Please give back, word for word, only the lines starting at the one containing "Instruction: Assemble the" and ending at the one containing "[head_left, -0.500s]" within the material below.

******************************

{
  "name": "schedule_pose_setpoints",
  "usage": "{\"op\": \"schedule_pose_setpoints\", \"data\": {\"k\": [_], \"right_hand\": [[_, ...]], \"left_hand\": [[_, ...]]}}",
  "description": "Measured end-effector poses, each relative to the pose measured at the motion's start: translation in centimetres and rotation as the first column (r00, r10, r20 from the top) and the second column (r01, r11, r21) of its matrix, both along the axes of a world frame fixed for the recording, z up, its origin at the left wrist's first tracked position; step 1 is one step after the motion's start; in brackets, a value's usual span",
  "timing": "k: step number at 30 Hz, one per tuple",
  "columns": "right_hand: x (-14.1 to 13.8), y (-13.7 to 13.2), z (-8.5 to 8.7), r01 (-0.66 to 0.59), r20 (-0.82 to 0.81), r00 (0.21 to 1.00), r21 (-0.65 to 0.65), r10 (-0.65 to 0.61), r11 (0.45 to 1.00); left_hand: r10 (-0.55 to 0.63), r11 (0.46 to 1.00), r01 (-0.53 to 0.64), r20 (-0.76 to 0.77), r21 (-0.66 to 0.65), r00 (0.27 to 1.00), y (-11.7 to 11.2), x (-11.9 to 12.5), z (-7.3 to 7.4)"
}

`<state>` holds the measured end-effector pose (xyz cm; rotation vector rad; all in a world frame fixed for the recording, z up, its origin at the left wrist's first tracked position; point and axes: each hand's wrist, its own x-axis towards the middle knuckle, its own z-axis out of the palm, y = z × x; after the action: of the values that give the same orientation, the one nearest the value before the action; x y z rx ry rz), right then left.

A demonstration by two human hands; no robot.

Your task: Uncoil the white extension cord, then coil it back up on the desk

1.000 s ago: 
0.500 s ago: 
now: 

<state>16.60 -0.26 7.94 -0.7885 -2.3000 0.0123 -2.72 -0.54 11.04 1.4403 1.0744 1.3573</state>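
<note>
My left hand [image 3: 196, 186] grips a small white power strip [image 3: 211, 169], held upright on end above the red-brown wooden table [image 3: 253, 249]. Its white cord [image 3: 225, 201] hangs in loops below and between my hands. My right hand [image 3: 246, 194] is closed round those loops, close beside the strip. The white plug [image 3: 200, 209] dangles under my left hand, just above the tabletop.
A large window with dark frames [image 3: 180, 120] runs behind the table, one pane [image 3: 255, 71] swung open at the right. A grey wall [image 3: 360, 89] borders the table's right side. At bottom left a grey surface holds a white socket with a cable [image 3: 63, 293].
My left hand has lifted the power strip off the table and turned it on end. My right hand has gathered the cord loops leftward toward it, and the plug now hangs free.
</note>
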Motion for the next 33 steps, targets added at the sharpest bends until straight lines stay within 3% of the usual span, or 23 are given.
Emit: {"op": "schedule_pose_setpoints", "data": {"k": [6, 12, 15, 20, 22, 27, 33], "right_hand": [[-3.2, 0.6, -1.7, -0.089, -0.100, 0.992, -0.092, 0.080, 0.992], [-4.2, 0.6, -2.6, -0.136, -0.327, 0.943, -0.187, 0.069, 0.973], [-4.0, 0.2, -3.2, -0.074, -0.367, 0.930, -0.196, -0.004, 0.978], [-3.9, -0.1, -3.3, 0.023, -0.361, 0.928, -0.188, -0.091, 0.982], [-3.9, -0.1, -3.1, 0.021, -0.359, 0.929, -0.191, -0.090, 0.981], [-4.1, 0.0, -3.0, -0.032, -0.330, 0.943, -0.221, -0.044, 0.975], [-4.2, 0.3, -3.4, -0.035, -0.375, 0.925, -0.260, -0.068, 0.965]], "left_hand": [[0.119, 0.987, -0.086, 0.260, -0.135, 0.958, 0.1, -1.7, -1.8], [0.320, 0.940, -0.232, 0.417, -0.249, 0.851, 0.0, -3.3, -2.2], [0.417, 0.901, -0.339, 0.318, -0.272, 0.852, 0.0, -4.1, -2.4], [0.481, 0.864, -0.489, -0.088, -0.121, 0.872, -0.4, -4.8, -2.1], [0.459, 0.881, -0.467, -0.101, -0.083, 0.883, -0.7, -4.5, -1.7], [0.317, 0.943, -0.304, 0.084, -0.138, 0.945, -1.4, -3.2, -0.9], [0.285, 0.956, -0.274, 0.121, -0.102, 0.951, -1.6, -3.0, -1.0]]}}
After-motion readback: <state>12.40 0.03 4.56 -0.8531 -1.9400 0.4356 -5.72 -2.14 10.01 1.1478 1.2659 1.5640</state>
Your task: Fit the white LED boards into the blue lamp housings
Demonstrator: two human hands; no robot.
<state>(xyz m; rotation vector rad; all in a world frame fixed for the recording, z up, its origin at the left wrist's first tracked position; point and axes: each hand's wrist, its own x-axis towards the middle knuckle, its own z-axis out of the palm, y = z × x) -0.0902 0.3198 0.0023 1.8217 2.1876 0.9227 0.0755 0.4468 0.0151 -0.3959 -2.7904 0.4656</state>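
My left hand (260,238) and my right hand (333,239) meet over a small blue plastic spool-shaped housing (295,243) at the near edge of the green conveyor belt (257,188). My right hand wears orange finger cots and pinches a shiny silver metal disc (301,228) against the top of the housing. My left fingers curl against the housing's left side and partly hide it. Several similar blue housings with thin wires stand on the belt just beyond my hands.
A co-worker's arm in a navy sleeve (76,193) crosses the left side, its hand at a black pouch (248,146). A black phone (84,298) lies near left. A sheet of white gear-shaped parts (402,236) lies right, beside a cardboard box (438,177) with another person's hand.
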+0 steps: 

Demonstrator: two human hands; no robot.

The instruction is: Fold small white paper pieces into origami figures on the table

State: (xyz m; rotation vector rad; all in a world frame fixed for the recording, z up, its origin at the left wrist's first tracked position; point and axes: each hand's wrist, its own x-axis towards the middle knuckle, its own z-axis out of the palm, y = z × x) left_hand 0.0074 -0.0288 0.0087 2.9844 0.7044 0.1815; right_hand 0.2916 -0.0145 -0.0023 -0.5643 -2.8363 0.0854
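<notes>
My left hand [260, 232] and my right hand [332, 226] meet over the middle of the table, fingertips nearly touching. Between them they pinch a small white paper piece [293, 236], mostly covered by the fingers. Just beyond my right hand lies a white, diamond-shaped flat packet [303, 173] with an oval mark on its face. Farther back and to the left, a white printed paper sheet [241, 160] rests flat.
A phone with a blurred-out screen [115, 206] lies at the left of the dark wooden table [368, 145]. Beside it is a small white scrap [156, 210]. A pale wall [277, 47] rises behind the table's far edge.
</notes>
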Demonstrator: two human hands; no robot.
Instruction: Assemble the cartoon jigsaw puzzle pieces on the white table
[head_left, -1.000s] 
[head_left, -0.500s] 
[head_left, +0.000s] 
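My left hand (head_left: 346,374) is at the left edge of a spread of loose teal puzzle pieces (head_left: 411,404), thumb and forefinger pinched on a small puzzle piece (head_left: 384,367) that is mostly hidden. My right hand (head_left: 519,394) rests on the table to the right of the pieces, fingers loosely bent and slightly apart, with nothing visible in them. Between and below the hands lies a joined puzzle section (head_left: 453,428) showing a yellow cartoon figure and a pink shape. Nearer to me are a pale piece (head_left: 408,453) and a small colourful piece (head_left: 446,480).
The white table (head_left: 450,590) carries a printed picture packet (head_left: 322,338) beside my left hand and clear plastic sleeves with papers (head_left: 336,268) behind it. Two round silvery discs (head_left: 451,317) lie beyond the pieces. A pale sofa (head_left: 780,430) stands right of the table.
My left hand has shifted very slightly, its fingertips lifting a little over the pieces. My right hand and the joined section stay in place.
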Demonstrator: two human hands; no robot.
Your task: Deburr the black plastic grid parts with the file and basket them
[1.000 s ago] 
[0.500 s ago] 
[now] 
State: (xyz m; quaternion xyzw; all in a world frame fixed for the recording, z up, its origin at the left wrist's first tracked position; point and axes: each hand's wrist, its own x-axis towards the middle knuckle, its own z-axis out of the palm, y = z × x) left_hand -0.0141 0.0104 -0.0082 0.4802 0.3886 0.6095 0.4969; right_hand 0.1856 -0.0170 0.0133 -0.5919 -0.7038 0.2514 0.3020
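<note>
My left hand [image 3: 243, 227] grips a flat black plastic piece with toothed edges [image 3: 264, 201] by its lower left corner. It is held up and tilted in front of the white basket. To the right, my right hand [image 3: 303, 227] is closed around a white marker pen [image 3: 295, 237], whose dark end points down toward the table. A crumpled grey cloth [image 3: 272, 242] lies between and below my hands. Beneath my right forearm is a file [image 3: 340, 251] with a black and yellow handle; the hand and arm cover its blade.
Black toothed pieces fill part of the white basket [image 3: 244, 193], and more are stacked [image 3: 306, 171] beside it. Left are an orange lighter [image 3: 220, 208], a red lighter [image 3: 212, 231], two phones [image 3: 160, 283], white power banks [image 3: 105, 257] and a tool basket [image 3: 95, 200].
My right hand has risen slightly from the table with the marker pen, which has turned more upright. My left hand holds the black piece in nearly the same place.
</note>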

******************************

COMPLETED EXERCISE -
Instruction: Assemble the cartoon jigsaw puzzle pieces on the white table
[head_left, -1.000s] 
[head_left, -0.500s] 

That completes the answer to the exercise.